● **Exercise details**
Set down the data below in full, exactly as it reads, but without the pictures.

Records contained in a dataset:
>>>

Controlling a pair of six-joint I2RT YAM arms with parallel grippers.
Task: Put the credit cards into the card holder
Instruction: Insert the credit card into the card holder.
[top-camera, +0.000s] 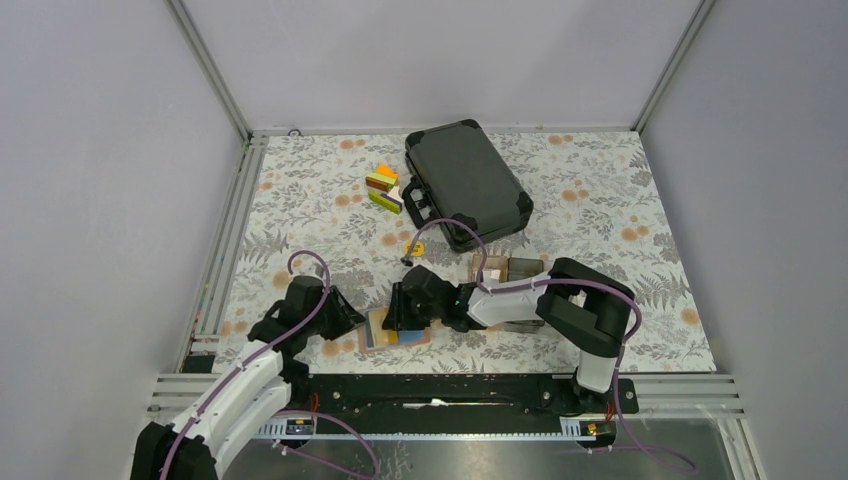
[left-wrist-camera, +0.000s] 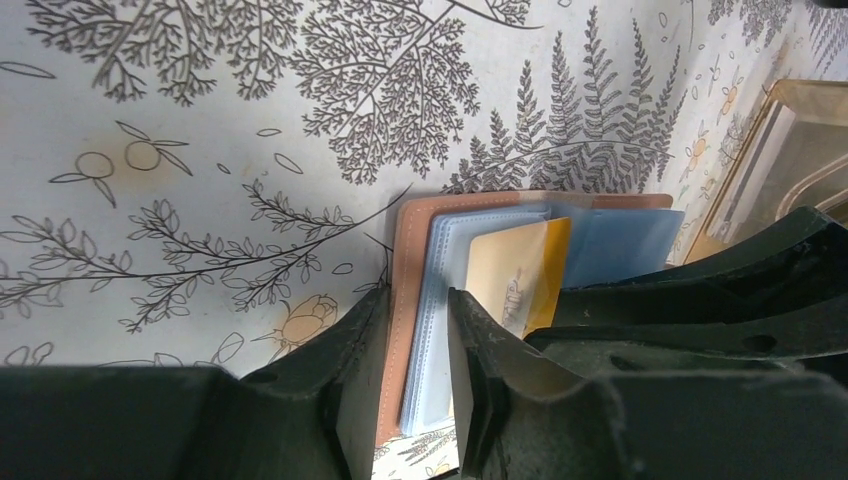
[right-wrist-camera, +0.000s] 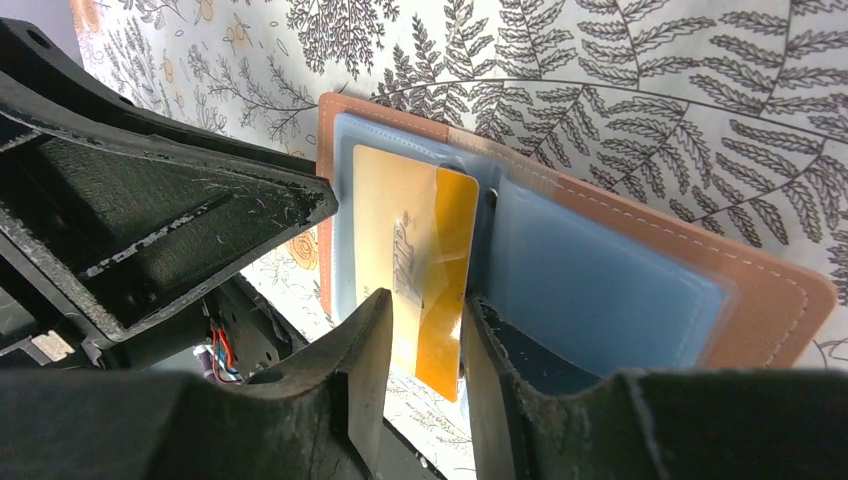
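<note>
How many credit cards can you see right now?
1: the orange-yellow card, partly tucked into the open card holder, between the fingertips of the right gripper. Others may be hidden under the arms.

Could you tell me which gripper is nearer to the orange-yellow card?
Right. The right gripper straddles the orange-yellow card; the left gripper straddles the card holder edge beside the card.

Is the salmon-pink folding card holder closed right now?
No, the salmon-pink card holder lies open on the floral table, blue-grey inner pockets and an orange-yellow plastic card showing.
</note>
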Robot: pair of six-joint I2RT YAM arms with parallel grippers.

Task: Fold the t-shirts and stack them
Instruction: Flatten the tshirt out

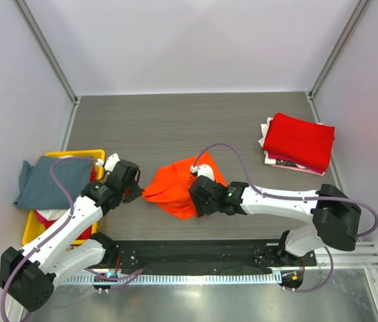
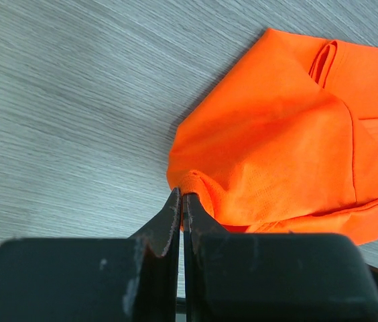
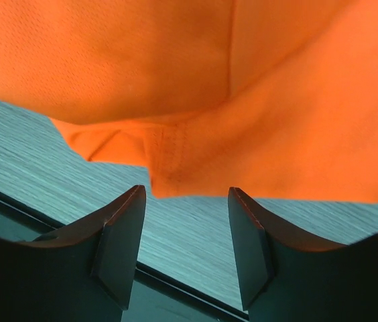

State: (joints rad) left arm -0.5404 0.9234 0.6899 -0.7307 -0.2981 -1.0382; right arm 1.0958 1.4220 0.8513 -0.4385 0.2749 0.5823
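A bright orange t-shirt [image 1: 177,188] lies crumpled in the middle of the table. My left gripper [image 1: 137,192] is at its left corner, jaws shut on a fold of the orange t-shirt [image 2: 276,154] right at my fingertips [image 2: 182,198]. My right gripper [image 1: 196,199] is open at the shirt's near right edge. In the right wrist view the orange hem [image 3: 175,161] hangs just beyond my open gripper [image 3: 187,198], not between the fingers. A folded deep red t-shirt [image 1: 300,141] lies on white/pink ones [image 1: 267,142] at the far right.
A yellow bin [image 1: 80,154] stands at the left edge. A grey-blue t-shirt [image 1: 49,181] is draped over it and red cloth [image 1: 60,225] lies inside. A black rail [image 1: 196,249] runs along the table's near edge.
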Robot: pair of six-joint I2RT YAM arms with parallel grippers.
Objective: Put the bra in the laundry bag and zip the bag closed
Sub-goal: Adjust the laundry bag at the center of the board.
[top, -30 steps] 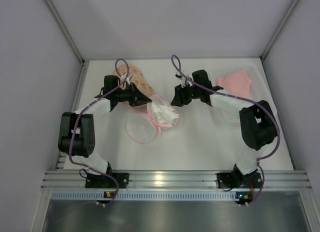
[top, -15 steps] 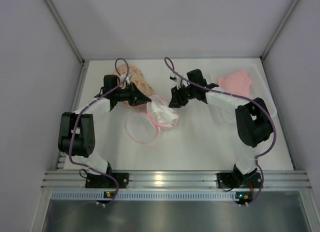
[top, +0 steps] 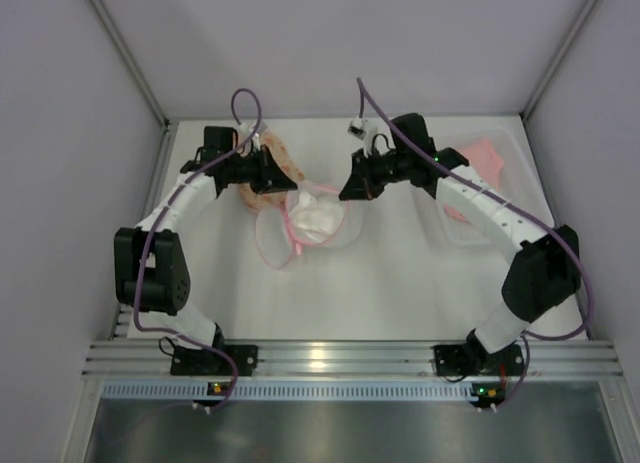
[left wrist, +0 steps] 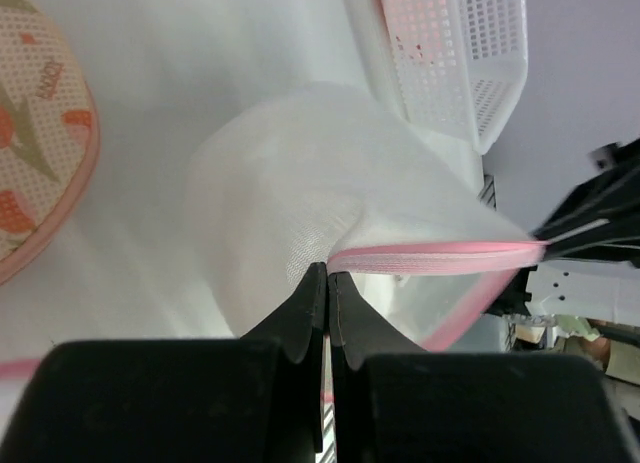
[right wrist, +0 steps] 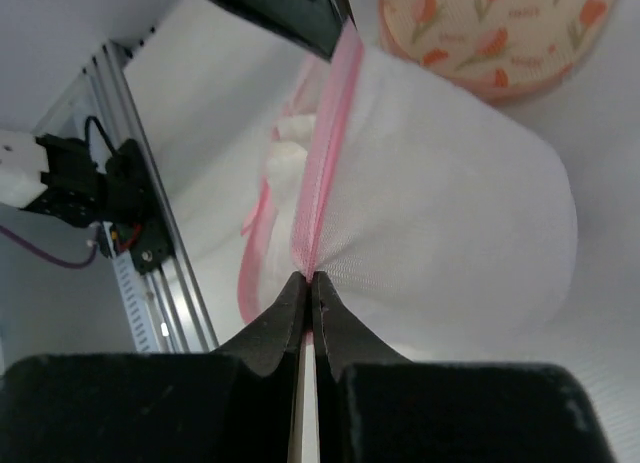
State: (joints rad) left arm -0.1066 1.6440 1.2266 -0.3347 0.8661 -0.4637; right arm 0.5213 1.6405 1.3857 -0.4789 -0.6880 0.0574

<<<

● **Answer to this problem**
Controlling a pair of six-joint I2RT YAM arms with parallel grippers.
Task: Put the credit cards into the card holder
Instruction: Insert the credit card into the card holder.
[top-camera, +0.000s] 
[left-wrist-camera, +0.000s] 
[right-wrist-camera, +0.000s] 
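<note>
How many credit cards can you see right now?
1: the orange-yellow card, partly tucked into the open card holder, between the fingertips of the right gripper. Others may be hidden under the arms.

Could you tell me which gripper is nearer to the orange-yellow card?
Right. The right gripper straddles the orange-yellow card; the left gripper straddles the card holder edge beside the card.

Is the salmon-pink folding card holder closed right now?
No, the salmon-pink card holder lies open on the floral table, blue-grey inner pockets and an orange-yellow plastic card showing.
</note>
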Robot: pair of six-joint I2RT YAM arms with parallel grippers.

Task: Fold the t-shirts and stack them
Instruction: Flatten the tshirt out


State: (joints rad) left arm -0.5404 0.9234 0.6899 -0.7307 -0.2981 -1.0382; right arm 1.0958 1.4220 0.8513 -0.4385 0.2749 0.5823
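A bright orange t-shirt [image 1: 177,188] lies crumpled in the middle of the table. My left gripper [image 1: 137,192] is at its left corner, jaws shut on a fold of the orange t-shirt [image 2: 276,154] right at my fingertips [image 2: 182,198]. My right gripper [image 1: 196,199] is open at the shirt's near right edge. In the right wrist view the orange hem [image 3: 175,161] hangs just beyond my open gripper [image 3: 187,198], not between the fingers. A folded deep red t-shirt [image 1: 300,141] lies on white/pink ones [image 1: 267,142] at the far right.
A yellow bin [image 1: 80,154] stands at the left edge. A grey-blue t-shirt [image 1: 49,181] is draped over it and red cloth [image 1: 60,225] lies inside. A black rail [image 1: 196,249] runs along the table's near edge.
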Robot: pair of six-joint I2RT YAM arms with parallel grippers.
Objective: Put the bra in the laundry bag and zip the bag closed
Sub-goal: Adjust the laundry bag at the center of the board.
[top, -30 steps] 
[top, -15 steps] 
[top, +0 steps] 
[left wrist, +0 steps] 
[right wrist, +0 steps] 
State: (joints rad) left arm -0.1066 1.6440 1.2266 -0.3347 0.8661 -0.4637; right arm 0.5213 1.6405 1.3857 -0.4789 -0.6880 0.0574

The exercise has nothing more to it.